Saat itu, belum seperti puluhan tahun kemudian di mana makanan melimpah. Sepanjang tahun, kecuali saat Tahun Baru Imlek, jarang sekali orang memasak dengan banyak minyak. Di rumah pun tidak umum menyetok lada, kayu manis, daun salam, kapulaga, atau rempah lainnya. Setelah minyak dan bumbu tidak lagi langka, warung seperti ini pun perlahan menghilang.
Selain itu, di hunian padat seperti ini, memasak beberapa jenis makanan di rumah bisa sangat merepotkan. Misalnya, kalau merebus daging, aromanya langsung menyebar, anak-anak sekitar berkumpul, menatap panci sambil menelan ludah—mau diberi pun hati berat, tak diberi, siap-siap saja jadi bahan gunjingan para ibu-ibu di halaman. Hal-hal seperti itu bisa jadi bahan obrolan berbulan-bulan.
Akhirnya, daripada repot, lebih baik tidak usah masak, kalau kangen tinggal ke warung dua lauk, pesan makanan, lepaskan keinginan, tak perlu ribut-ribut.
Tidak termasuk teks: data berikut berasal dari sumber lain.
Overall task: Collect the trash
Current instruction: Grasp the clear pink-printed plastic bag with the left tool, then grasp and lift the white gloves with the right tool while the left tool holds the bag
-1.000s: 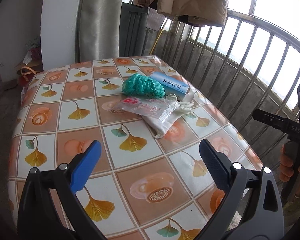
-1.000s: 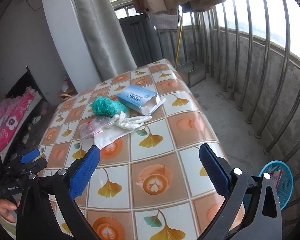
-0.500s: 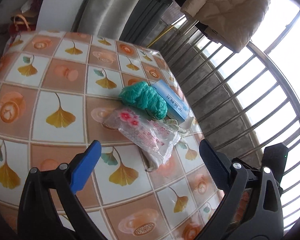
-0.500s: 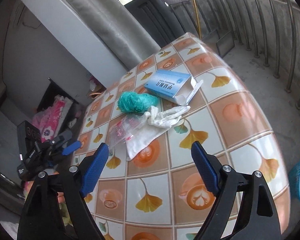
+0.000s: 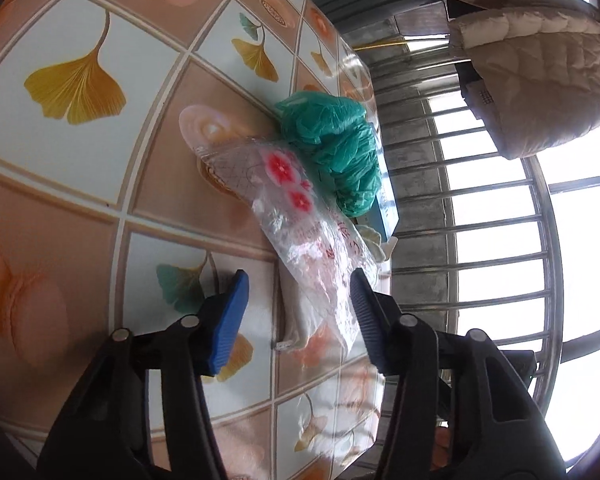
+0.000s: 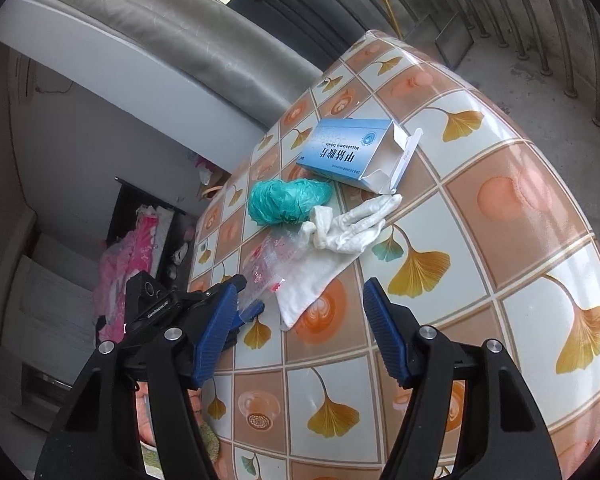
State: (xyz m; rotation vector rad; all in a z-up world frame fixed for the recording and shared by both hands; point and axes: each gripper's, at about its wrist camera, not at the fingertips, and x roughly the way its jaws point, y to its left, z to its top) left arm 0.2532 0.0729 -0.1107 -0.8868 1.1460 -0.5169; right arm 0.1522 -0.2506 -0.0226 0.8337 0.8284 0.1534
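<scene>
As far as visible, one green bag [image 6: 286,201], one box [image 6: 346,151], perhaps one glove [image 6: 352,222]

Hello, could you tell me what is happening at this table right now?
A person with a gripper in each hand is clearing trash off the tablecloth. The left gripper has its jaws closing around the clear plastic bag, which lies between them. The right gripper hovers short of the white cloth, jaws closing on nothing.

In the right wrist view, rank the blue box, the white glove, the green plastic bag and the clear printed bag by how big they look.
1. blue box, largest.
2. white glove, though the white cloth beneath blurs its lower edge.
3. green plastic bag, bunched up.
Unranked: clear printed bag. It is see-through and partly hidden by the left gripper, so its extent is unclear.
</scene>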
Warung itu kecil, hanya dua ruang depan. Satu sisi dipakai sebagai dapur, jadi pelanggan bisa langsung melihat juru masak memotong dan menumis. Di dalam ada lima meja.
Ning Weidong yang sedang punya uang, begitu masuk langsung melirik ke arah dapur. Warung begini tidak punya daftar menu tetap, prinsipnya apa yang ada itu yang dimasak. Kalau sedang tidak ada masakan yang diinginkan, bisa saja membeli bahan di luar.
"Tuan, kalian berdua mau makan apa?" Dari balik dapur, koki tersenyum ramah sambil mengelap tangan dengan celemek, lalu menunjuk dengan sendok logam, "Hari ini ginjal sapi segar, mau coba?"
Ning Weidong melihat sekilas, lalu mengangguk, "Buatkan tumis ginjal sapi, satu lagi daging sapi rebus dengan kentang, rebus sampai benar-benar empuk."
"Baik, mohon tunggu sebentar, segera jadi." Koki itu cekatan, langsung menguliti ginjal sapi yang akan dimasak.
Ning Weidong dan Ning Wei memilih meja di dekat dinding. Ning Weidong melirik gentong arak di pojok, lalu mengajak, "Mau minum sedikit?"
Ning Wei menggeleng, "Kakak, pasti ada keperluan penting mau bicara, kan?"
Sikap itu membuat Ning Weidong puas. Meski Ning Wei masih muda, otaknya cukup cepat dan sikapnya juga baik. Ia mengangguk, tidak memaksa, lalu bertanya tentang rencana Ning Wei ke depan.
Di usia segitu, Ning Wei memang belum punya pekerjaan tetap. Ia menjawab, "Ibu ingin aku masuk tentara, pamanku ada di militer, jadi bisa membantu sedikit."
Ning Weidong bisa mendengar keraguannya, "Masuk tentara itu baik, kenapa masih ragu?"
Ning Wei agak sulit menjawab, "Kakak, Kakak tahu sendiri keadaan keluargaku, ibu sakit-sakitan. Kalau aku pergi dan suatu saat terjadi apa-apa, aku... aku takut..."
Ning Weidong mengatupkan bibir, tidak tahu harus berkata apa. Hal seperti ini, kalau memang sanggup dan punya tekad, cukup bilang, "Jangan khawatir, saudara, ibumu akan aku urus." Kalau tidak punya kemampuan dan niat, lebih baik diam.
Keduanya terdiam sejenak, lalu Ning Wei bertanya kembali, "Ngomong-ngomong, Kakak Weiguo dan Kakak Ipar sekarang sehat-sehat saja?"
Ning Weidong mengangguk, "Baik, beberapa tahun lalu memang sempat susah, tapi sekarang sudah mulai membaik."